Assignment:
When copying the data below, keep only the lines from the one with "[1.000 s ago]" through the one with "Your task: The", word for word, and skip the pictures.

Information provided:
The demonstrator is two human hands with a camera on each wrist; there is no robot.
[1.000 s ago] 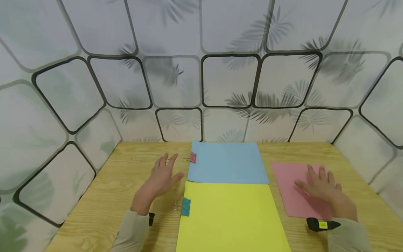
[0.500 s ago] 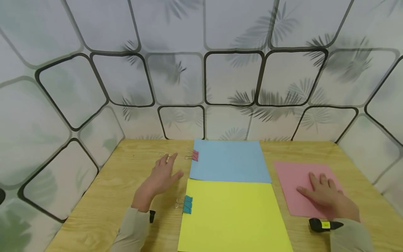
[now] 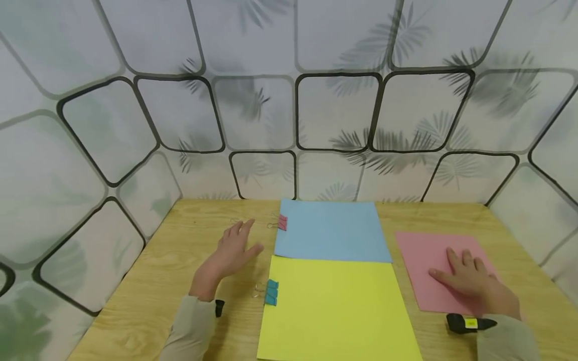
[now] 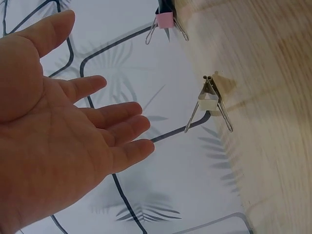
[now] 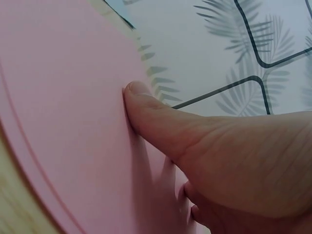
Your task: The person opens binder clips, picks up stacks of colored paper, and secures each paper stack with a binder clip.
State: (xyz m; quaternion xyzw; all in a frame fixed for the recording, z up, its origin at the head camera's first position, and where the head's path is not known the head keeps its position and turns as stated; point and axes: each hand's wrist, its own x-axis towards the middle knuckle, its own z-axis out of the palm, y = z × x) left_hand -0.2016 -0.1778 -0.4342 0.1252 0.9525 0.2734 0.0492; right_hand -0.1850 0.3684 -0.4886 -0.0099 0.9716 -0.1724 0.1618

Expected answer:
[1.000 s ago] 
[0.500 s ago] 
[now] 
[now] 
[now] 
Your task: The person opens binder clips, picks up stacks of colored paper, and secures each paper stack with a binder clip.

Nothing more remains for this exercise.